ECCFD-GNN: A Novel Risk-Sensitive Graph Neural Network Model for Fraudulent Transaction Detection
DOI:
https://doi.org/10.26877/asset.v8i3.3393Keywords:
Graph neural networks, K-Nearest Neighbors, GNNRadius, GNNFDCorrelationAbstract
The study presents the integration of machine learning techniques for detecting the credit card fraud. Its integration maintains a behavioral profile of cardholders and other parameters like location, frequency, amount etc. resulting in the timely detection of any anomaly from the normal behavior. A novel approach ECCFD-GNN (Enhanced Credit Card Fraud Detection based on Graph Neural networks) is proposed enhancing the performance of fraud detection.
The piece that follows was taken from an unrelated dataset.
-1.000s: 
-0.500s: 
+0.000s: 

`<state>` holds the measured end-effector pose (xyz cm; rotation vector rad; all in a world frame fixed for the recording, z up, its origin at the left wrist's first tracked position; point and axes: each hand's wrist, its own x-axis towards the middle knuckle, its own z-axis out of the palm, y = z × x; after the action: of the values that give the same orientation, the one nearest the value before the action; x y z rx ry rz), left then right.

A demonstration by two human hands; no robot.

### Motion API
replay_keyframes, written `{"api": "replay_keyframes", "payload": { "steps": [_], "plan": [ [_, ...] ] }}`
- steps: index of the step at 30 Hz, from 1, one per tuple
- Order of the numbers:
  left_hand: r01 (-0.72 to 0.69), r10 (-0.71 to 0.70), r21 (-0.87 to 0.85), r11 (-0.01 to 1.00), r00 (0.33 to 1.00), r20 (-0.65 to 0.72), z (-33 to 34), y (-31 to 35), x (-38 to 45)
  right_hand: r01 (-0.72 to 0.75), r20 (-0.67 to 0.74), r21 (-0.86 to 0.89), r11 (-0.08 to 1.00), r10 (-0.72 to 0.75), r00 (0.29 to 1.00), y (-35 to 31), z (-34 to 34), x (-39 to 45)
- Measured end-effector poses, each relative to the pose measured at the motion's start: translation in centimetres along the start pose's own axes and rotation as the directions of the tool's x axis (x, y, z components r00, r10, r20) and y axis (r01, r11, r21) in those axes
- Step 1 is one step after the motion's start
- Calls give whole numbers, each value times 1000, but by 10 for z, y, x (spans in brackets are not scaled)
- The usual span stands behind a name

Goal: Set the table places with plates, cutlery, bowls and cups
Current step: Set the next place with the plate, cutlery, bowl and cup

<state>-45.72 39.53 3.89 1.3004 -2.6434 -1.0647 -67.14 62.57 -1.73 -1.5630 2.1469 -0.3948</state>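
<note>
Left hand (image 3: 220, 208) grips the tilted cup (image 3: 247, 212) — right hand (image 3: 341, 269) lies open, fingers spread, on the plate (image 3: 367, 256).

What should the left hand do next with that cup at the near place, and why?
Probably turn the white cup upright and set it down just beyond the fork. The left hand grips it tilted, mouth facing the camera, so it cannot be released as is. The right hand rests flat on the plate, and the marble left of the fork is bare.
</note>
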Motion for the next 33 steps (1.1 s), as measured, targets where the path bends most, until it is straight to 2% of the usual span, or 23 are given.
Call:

The various behavioral indicators taken into consideration are number of months with late payments, the frequency of low payments and the length of the account, which are further combined to a newly introduced feature “risk score”. The purpose of risk score is to increase the model’s sensitivity to the transactions having complex fraud risks. The approach uses three Graph Neural Network architectures namely KNN graph GNN, Radius Graph GNN and Feature Correlation GNN. The experiment is performed with both the optimizers Adam and RAdam. With Adam optimizers the results show that KNN graph GNN provides better performance when compared on the basis of different evaluation parameters with accuracy 85%, precision 76% recall 70% and F1-score as 73%. The results are improved when tested with RAdam optimizers leading to increased accuracy, precision, recall and F1 score.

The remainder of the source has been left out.